Dans le domaine des marchés agricoles, la situation est encore plus renversante. En effet, les « koxeurs » se sont installés comme intermédiaires entre les agriculteurs et les commerçants grossistes. En effet, réunis autour d’un bureau des « koxeurs » fixent les prix à leur avantage et ne manquent pas de créer des crises pour tirer encore plus de profits. Prenons l’exemple d’un producteur de tomates qui appelle le « koxeur » pour s’informer sur les tendances du marché. Celui-ci lui garantira un prix correct pour une commercialisation rentable. Entre temps, les « koxeurs » auront tirés les prix à la baisse par entente. Arrivé au marché, l’agriculteur n’aura que ses yeux pour pleurer mais …le coxeur n’est jamais bien loin. Il lui proposera de l’aider à vendre son produit moyennant au moins 300 francs le cageot de tomates de 2500 francs. L’agriculteur sera obligé d’accepter pour ne pas augmenter ses charges et diminuer sa marge. Rapidement, le « koxeur » fait un tour et revient avec la somme convenue pour l’achat du stock total tout en défalquant le « mandat ». Si l’agriculteur est patient, il assistera impuissant quelques minutes plus tard à la revente de sa marchandise par le « koxeur ». Le prix passera de 2500 francs à 4000 francs le cageot. En résumé le coxeur aura reçu 1800 francs de bénéfices par cageot pour une simple négociation sans pour autant avoir bougé du marché.

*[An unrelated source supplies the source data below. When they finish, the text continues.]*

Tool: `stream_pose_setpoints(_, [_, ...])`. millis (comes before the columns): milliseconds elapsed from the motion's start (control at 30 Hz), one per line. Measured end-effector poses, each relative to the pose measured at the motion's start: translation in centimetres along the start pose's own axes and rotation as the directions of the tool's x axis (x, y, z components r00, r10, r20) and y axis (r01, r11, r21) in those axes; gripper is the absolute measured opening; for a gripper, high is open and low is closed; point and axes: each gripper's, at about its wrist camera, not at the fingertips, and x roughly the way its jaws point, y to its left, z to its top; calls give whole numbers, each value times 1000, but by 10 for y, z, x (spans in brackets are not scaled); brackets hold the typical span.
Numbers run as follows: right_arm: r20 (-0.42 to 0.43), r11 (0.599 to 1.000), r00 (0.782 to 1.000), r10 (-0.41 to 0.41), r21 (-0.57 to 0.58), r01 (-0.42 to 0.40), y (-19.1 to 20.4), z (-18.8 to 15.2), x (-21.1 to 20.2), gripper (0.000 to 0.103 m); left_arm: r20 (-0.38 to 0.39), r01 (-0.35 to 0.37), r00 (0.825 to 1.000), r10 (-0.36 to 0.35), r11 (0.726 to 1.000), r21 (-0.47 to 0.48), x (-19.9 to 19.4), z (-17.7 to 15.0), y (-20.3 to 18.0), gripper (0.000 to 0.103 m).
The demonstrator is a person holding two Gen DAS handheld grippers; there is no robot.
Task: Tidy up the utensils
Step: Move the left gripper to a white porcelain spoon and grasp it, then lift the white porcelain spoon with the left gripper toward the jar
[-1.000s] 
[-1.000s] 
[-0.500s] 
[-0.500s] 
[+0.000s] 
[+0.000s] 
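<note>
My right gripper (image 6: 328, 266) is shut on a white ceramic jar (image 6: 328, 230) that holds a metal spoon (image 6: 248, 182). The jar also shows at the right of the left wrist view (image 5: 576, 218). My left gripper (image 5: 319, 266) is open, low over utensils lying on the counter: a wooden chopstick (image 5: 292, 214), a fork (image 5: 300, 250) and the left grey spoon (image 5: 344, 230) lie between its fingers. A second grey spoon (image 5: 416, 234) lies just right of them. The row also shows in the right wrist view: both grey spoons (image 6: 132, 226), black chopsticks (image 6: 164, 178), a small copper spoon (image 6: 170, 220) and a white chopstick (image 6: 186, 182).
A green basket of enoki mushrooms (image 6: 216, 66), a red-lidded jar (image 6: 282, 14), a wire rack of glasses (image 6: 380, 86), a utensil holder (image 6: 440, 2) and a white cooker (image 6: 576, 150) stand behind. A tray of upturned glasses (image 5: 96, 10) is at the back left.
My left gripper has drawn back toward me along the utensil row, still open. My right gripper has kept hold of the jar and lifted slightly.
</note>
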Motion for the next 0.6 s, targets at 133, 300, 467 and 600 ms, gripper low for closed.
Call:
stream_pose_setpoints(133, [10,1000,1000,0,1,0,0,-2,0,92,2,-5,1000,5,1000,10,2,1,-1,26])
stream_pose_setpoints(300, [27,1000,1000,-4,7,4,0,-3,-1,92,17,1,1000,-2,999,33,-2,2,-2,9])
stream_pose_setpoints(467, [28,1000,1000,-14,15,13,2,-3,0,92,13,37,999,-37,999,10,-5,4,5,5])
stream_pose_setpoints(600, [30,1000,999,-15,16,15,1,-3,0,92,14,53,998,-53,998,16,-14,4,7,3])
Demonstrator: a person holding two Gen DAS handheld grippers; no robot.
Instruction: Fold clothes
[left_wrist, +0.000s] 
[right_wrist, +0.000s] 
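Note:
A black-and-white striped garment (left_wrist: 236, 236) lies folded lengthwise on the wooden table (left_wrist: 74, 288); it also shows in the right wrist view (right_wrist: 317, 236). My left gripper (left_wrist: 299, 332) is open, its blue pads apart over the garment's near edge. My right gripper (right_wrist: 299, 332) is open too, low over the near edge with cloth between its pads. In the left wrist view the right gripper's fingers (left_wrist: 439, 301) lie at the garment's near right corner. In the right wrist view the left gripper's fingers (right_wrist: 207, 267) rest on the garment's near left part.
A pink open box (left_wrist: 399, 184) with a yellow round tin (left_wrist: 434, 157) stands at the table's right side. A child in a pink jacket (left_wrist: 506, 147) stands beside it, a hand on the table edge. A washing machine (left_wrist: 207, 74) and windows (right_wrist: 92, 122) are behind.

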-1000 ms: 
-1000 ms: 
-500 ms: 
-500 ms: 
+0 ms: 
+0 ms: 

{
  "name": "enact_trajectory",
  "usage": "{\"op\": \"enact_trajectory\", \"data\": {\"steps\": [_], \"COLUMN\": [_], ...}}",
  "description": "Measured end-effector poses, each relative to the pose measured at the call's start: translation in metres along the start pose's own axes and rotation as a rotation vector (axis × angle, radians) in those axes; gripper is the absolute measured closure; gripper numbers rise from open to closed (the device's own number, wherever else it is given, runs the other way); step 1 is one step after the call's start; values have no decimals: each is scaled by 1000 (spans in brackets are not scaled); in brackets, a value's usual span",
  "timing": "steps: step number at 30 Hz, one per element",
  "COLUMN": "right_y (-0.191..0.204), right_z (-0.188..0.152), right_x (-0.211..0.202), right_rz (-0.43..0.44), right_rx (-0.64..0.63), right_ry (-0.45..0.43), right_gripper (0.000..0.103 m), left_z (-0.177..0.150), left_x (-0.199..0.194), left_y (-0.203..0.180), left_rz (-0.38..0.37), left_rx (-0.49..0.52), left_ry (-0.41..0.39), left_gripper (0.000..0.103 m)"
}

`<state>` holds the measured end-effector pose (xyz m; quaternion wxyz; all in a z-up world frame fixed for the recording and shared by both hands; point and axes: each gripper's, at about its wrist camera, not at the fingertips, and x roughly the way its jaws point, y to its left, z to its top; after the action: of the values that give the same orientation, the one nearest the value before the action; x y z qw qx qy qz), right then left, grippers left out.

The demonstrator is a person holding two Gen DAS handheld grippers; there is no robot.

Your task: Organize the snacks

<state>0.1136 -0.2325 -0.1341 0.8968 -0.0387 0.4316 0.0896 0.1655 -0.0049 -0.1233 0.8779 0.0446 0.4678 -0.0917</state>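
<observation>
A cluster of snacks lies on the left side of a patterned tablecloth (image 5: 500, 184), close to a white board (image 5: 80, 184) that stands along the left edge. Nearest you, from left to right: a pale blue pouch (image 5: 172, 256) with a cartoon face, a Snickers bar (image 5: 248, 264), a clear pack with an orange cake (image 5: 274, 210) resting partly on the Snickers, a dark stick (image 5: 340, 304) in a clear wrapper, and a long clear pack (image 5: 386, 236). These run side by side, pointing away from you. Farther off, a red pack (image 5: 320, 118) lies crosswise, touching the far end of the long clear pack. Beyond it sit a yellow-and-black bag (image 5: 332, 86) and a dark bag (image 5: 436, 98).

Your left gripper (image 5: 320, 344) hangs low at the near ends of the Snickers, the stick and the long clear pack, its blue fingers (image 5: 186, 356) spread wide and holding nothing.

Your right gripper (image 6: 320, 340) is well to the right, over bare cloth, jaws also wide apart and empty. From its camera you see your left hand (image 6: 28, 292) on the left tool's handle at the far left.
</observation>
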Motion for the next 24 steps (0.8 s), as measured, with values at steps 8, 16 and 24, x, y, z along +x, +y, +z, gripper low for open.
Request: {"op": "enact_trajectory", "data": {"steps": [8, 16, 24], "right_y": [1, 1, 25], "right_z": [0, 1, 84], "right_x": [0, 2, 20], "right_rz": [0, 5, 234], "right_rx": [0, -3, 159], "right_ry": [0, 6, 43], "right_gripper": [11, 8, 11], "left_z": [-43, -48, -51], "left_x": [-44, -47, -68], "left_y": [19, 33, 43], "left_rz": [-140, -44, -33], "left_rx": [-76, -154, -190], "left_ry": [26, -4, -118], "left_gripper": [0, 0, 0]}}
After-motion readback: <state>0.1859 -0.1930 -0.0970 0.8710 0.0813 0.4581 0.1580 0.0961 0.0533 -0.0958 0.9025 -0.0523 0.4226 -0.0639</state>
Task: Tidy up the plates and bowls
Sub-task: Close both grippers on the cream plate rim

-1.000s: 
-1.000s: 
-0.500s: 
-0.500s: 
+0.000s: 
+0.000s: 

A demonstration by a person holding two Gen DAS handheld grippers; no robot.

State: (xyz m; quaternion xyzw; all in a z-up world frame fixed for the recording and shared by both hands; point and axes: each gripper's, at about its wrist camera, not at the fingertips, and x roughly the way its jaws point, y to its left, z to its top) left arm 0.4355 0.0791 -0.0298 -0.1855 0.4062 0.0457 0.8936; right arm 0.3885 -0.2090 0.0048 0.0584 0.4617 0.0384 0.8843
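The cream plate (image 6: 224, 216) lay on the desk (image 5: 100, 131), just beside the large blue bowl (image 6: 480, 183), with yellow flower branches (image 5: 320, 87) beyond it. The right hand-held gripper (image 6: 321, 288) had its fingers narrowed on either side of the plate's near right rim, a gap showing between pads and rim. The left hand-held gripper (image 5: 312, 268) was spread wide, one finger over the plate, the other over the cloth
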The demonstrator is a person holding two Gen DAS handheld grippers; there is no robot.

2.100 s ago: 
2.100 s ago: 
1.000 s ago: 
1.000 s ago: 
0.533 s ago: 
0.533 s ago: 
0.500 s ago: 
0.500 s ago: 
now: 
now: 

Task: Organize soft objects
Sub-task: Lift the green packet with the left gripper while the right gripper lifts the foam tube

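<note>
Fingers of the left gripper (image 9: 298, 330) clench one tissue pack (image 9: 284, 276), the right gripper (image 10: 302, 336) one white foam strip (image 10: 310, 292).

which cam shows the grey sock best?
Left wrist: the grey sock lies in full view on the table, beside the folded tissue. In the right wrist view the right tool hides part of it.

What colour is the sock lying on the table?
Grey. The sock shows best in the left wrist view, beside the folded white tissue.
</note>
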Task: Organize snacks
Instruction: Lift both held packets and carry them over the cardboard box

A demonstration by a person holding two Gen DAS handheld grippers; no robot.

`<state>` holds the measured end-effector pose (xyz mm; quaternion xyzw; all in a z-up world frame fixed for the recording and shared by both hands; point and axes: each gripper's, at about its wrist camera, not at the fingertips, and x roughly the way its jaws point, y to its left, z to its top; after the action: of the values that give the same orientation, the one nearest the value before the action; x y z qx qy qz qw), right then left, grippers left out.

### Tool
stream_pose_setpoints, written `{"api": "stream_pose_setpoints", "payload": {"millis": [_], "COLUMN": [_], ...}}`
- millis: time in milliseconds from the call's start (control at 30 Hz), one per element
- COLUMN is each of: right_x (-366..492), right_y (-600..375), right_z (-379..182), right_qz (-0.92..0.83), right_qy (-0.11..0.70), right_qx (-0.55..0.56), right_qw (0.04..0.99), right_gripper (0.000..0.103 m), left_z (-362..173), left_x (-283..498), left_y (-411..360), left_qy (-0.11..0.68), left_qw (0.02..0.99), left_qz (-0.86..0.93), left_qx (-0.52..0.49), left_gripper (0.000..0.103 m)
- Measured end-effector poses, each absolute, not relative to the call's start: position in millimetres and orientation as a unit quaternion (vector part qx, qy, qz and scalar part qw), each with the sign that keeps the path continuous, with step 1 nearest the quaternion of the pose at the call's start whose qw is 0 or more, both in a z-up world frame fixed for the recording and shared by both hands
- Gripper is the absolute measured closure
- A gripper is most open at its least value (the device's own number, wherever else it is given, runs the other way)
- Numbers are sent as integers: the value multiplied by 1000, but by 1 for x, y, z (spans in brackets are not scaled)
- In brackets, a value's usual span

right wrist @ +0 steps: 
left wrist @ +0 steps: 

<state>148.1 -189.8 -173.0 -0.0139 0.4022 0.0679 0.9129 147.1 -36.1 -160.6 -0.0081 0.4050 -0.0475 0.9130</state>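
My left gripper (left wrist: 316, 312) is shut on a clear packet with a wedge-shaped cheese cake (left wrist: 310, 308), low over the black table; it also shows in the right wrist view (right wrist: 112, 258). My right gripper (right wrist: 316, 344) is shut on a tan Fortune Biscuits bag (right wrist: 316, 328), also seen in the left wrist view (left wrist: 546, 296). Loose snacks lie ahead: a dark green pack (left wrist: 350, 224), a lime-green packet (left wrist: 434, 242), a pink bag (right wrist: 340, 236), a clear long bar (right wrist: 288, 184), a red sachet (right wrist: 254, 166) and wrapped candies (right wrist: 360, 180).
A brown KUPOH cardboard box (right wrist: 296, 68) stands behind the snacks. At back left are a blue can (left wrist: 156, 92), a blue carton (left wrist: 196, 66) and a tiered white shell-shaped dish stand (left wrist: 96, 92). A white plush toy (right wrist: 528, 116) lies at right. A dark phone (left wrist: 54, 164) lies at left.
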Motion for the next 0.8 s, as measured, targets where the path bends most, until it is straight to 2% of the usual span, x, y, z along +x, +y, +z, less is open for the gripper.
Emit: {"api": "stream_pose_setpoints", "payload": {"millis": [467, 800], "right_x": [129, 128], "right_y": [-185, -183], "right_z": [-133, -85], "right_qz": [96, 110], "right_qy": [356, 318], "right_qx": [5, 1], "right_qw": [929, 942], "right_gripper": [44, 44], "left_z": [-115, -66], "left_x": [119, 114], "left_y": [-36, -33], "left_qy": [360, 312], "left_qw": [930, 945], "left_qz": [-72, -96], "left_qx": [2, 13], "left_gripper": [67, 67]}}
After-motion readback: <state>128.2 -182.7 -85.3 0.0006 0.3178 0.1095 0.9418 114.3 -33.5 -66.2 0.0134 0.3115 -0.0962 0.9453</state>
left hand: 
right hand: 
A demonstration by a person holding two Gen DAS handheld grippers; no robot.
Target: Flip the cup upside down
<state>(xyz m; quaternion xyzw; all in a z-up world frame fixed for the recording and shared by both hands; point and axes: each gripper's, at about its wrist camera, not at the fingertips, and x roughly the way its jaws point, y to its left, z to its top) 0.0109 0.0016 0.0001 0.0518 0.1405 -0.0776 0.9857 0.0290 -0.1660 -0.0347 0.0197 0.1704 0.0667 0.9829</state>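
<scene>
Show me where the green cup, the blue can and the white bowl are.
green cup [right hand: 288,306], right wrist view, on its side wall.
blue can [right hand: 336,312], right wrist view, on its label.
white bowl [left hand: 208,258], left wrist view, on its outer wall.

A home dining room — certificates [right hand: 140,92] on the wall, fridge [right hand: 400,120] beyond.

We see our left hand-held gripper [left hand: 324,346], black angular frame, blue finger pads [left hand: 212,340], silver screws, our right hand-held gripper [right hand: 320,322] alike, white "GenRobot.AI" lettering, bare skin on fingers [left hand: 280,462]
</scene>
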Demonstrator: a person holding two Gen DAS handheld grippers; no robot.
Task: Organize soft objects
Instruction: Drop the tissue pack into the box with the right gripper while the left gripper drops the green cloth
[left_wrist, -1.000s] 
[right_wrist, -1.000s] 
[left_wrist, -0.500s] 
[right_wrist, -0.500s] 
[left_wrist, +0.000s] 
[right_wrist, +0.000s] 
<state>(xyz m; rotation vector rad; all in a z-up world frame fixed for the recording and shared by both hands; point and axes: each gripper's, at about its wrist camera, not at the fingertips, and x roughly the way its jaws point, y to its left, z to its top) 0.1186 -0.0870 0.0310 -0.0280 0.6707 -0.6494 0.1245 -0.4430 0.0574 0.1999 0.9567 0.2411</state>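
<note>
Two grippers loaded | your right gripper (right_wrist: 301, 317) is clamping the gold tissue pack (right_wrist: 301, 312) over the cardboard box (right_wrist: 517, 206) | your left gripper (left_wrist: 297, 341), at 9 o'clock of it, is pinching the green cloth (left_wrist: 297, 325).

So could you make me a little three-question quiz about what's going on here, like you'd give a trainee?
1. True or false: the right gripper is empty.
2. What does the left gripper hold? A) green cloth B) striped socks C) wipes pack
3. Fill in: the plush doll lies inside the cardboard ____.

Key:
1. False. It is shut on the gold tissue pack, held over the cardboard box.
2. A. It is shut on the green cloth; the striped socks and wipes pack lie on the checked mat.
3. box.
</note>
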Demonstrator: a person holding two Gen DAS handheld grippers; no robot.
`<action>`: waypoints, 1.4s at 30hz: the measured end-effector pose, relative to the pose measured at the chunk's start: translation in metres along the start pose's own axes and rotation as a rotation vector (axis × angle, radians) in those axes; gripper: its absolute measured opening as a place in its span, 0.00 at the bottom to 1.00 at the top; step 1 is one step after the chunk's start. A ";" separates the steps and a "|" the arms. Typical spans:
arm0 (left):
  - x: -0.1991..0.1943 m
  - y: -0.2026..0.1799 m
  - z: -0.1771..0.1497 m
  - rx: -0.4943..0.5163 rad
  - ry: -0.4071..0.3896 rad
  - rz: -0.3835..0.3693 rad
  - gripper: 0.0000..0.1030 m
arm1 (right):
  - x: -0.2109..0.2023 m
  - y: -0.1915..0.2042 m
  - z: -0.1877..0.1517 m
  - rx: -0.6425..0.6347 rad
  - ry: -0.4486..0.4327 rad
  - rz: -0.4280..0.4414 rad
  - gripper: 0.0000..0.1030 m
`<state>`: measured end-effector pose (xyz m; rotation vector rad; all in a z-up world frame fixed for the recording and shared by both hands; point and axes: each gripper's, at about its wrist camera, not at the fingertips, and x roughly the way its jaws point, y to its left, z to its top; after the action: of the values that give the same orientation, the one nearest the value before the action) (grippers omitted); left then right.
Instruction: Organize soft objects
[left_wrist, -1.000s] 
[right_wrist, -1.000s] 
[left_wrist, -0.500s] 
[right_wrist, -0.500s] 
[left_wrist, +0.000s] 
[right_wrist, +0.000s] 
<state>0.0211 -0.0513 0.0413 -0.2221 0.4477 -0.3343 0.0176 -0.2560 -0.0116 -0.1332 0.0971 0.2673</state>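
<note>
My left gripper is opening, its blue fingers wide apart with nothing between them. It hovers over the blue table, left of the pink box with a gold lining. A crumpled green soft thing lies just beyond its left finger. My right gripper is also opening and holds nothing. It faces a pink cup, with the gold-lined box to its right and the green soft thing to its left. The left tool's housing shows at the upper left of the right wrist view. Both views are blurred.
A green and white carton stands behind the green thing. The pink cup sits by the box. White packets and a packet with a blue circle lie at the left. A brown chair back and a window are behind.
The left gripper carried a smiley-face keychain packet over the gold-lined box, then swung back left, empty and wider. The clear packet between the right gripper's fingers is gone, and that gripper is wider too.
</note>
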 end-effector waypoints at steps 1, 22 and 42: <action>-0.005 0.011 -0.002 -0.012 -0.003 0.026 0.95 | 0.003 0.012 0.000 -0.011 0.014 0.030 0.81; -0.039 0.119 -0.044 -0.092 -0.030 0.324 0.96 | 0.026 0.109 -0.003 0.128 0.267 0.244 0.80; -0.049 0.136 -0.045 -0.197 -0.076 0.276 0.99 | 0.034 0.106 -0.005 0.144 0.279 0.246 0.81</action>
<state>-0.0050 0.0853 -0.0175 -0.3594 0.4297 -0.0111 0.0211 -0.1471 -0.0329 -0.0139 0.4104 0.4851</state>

Ce qui est choquant dans tout cela, c’est que l’Etat comme la population a laissé cette activité perdurer. Comment comprendre que cette escroquerie se soit installée depuis si longtemps sans que l’autorité publique ne légifère ? Pourquoi cette race de prédateurs n’est pas éliminée ? D’année en année, cette corporation s’est développée comme un cancer pour ces secteurs stratégiques de l’économie sénégalaise et elle prend des allures de « mafia ». Son élimination permettrait aux transporteurs comme aux agriculteurs d’avoir une marge bénéficiaire correcte et aux consommateurs une baisse des prix sur les services et les produits agricoles. Au-delà, la lutte contre se phénomène peut s’inscrire dans celle contre l’enrichissement illicite et le racket. Le premier pas peut être franchi avec l’ouverture de la nouvelle gare routière des « baux maraîchers » sans « koxeurs » ni marchands ambulants.